If you meet the criteria you could also be eligible for a Government top-up - the HomeStart grant - aimed at getting those on modest incomes into their first home.
There are strings attached to the HomeStart grant, the main ones being that you must plan to live in this first home for at least six months, your income for the past year needs to have been $80,000 or under ($120,000 for a couple), you will have made regular contributions to KiwiSaver for at least three years and the house can't exceed the house price cap.

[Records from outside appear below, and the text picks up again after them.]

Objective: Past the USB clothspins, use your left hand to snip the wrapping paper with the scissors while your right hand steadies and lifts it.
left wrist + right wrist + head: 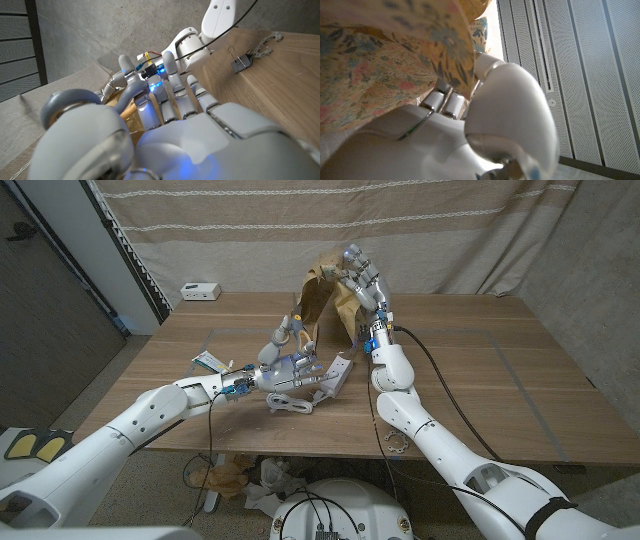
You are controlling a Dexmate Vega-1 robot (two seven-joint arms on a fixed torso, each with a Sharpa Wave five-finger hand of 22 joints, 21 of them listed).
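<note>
The right hand [362, 278] grips the top of the wrapping paper [325, 305] and holds it lifted toward the tabletop's [480, 370] far edge; the sheet hangs with its long axis upright, brown side to the head camera, floral side against the palm in the right wrist view. The left hand [288, 360] is raised just beside the paper's lower edge, fingers [170, 70] reaching toward it; whether it holds scissors, I cannot tell. White cables [290, 404] lie on the tabletop beneath it.

No legible text, label, brand or number can be made out anywhere (the small card [209, 361] on the table [480, 370] is too blurred).
</note>
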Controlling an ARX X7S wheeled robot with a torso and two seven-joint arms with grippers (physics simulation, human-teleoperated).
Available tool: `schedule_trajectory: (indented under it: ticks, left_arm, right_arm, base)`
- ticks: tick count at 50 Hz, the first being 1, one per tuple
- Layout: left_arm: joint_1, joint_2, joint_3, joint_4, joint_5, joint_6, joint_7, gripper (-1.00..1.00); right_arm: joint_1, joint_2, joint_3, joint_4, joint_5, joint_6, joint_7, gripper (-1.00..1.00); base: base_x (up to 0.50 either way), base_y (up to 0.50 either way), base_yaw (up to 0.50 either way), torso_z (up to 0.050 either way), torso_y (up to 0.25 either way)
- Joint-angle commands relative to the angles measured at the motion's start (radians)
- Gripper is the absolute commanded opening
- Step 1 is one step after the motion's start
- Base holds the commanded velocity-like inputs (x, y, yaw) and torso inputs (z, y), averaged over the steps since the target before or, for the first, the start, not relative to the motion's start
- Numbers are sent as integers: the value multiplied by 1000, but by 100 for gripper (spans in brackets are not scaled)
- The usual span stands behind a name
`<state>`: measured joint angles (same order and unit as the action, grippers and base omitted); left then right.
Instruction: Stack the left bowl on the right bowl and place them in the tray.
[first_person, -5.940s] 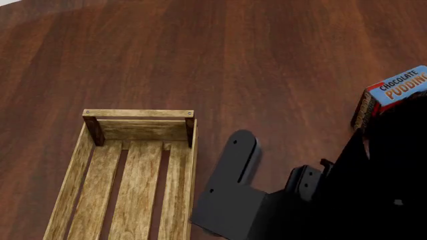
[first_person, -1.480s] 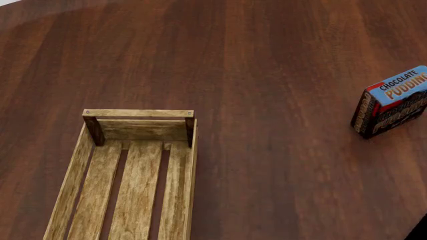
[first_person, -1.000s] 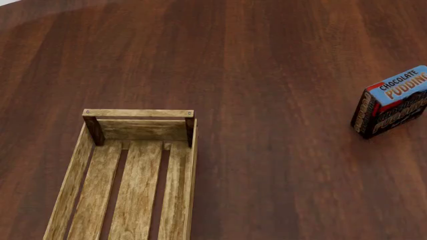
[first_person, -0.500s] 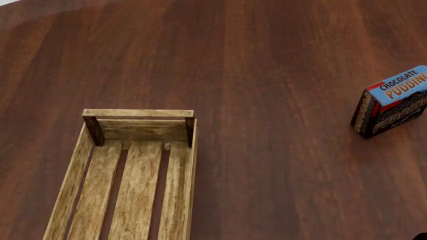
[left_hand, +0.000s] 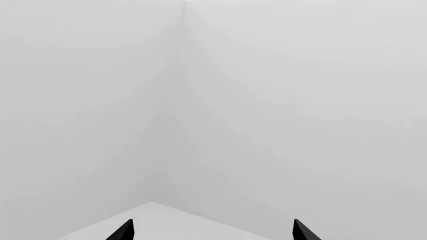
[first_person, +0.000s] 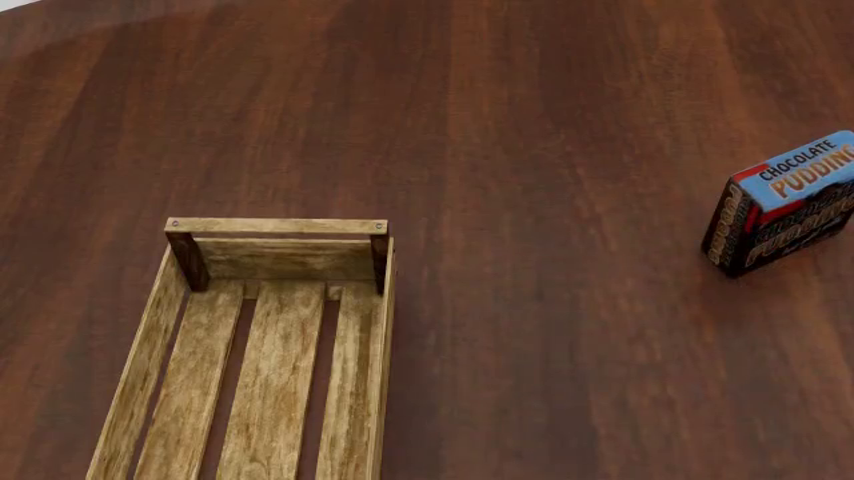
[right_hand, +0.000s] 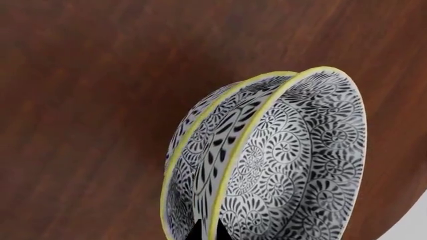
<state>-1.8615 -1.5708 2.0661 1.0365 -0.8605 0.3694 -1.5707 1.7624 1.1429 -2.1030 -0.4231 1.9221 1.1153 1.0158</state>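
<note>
In the right wrist view, two black-and-white patterned bowls with yellow rims are nested: the inner bowl (right_hand: 300, 165) sits inside the outer bowl (right_hand: 200, 135). My right gripper (right_hand: 207, 232) is shut on their rims and holds them tilted above the dark wood table (right_hand: 80, 100). The tray (first_person: 278, 228), a light-wood slatted crate, lies at the lower left of the head view with nothing in it. My left gripper (left_hand: 210, 232) is open and holds nothing, facing a plain white background. Neither gripper shows in the head view, and neither do the bowls.
A chocolate pudding box (first_person: 787, 200) stands on the table (first_person: 534, 150) at the right edge of the head view. The table's pale edge (right_hand: 407, 220) shows beside the bowls in the right wrist view.
The black right arm that filled the lower right of the head view 5.9 s ago is gone from it. The tray and the pudding box have not moved.
</note>
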Motion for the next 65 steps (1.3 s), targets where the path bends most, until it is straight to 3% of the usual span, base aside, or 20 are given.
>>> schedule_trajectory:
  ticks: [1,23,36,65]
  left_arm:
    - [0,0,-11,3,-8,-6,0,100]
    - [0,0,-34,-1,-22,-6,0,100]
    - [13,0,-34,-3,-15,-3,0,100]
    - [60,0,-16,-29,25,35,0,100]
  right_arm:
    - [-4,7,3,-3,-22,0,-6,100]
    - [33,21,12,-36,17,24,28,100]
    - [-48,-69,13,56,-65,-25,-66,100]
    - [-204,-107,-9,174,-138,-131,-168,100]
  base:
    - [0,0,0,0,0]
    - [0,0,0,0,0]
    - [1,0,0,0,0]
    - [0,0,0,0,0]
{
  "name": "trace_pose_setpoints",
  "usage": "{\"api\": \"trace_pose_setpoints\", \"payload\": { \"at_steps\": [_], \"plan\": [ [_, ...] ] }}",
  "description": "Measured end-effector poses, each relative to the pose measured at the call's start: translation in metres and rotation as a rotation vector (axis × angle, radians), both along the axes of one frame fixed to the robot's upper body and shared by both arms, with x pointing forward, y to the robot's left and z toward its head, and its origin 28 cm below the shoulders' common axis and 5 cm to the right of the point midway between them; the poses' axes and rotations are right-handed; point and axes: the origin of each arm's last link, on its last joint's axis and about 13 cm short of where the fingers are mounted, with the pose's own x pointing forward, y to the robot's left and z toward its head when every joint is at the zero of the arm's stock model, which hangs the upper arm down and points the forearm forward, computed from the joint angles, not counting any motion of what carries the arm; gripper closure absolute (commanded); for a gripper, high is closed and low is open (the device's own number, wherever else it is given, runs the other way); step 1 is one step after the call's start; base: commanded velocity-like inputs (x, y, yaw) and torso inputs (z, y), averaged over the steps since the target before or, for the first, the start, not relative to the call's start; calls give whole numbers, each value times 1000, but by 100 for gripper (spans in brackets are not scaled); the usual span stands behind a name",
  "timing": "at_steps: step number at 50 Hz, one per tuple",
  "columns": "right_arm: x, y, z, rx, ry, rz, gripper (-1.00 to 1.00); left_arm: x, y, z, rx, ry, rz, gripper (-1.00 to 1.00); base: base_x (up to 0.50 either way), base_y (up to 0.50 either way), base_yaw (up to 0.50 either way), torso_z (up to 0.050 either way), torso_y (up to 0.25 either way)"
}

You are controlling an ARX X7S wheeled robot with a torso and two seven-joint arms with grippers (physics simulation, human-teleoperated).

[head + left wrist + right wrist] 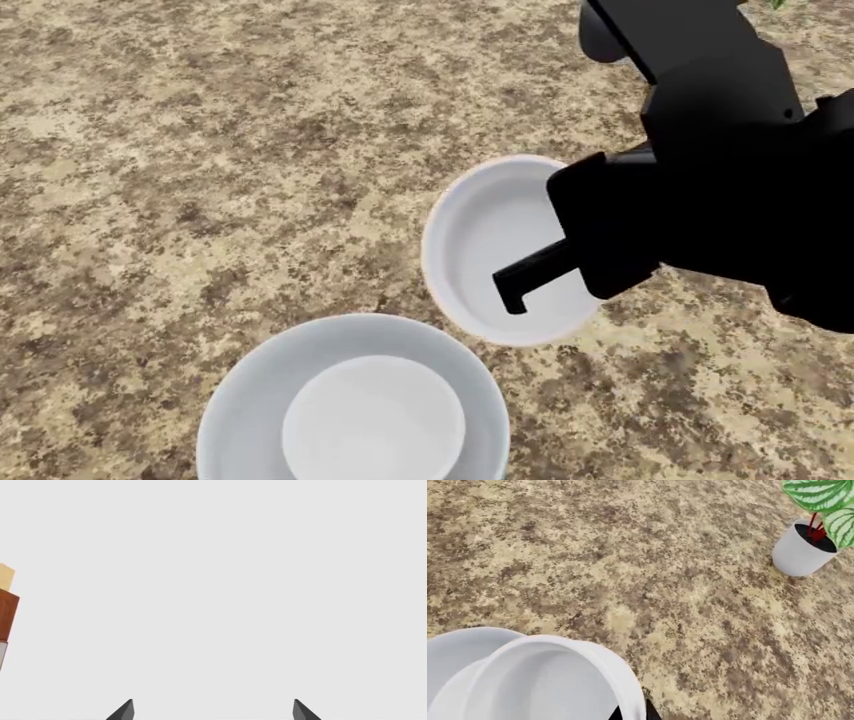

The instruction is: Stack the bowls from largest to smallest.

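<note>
So the right gripper (514, 290) is clamped on the rim of the shallow white bowl (501, 250), one dark finger (527, 275) hooked inside it, and the bowl looks tilted and lifted off the speckled stone counter (200, 150). Right wrist view shows that same bowl's rim (627, 680) pinched right at the fingertips. The large bowl (354, 405) sits just beside it toward the near edge of the counter, and there's a paler inner disc that might be another bowl nested in it, can't tell. Potted plant (810, 545) stands well apart, farther back. Left gripper (213, 710) has its tips spread wide, holding nothing, facing a blank wall.
</note>
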Motion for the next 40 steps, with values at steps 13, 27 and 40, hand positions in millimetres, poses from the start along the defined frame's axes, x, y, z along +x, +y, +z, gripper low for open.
{"api": "trace_pose_setpoints", "payload": {
  "at_steps": [13,27,40],
  "plan": [
    [3,14,-5,7,32,67,100,0,2,0,0,-2,3,-100,0,0,0,1,1],
    [5,25,-12,16,66,123,100,0,3,-1,-2,-1,6,-100,0,0,0,0,1],
    [7,33,-22,28,96,160,100,-1,3,-1,-1,-2,8,-100,0,0,0,1,1]
  ]
}}
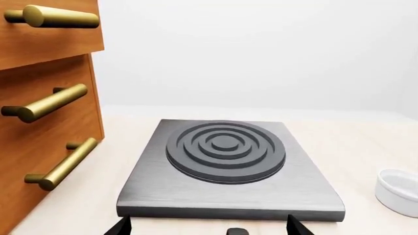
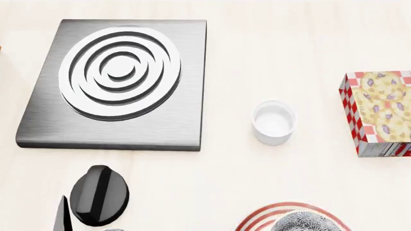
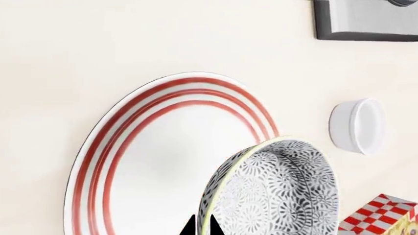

The HomeStart grant, worth between $5000 and $20,000 depending on your circumstances, is run by Housing New Zealand.
It is a separate payment to the standard KiwiSaver funds withdrawal.
I asked Emma Dale, a KiwiSaver specialist at law firm Chapman Tripp, about whether your daughter would be eligible for a first-home withdrawal or HomeStart grant after you've bought the industrial property in her name.
Dale says there is no distinction in the first-home withdrawal criteria between owning an industrial or residential property.
"If the mother buys the industrial property in the daughter's name, the daughter will hold an estate in land directly.
"That would preclude the daughter using her KiwiSaver funds to buy a first home down the track, unless one of the exceptions apply. In the situation that the mother describes, it would appear that none of the exceptions apply.
"However, it may be possible to structure the arrangements as a trust to preserve the first-home withdrawal opportunity.
"A trust exception would apply if the daughter was a trustee and the beneficiary (the daughter) has no expectation of being entitled to occupy the land as a principal place of residence," says Dale.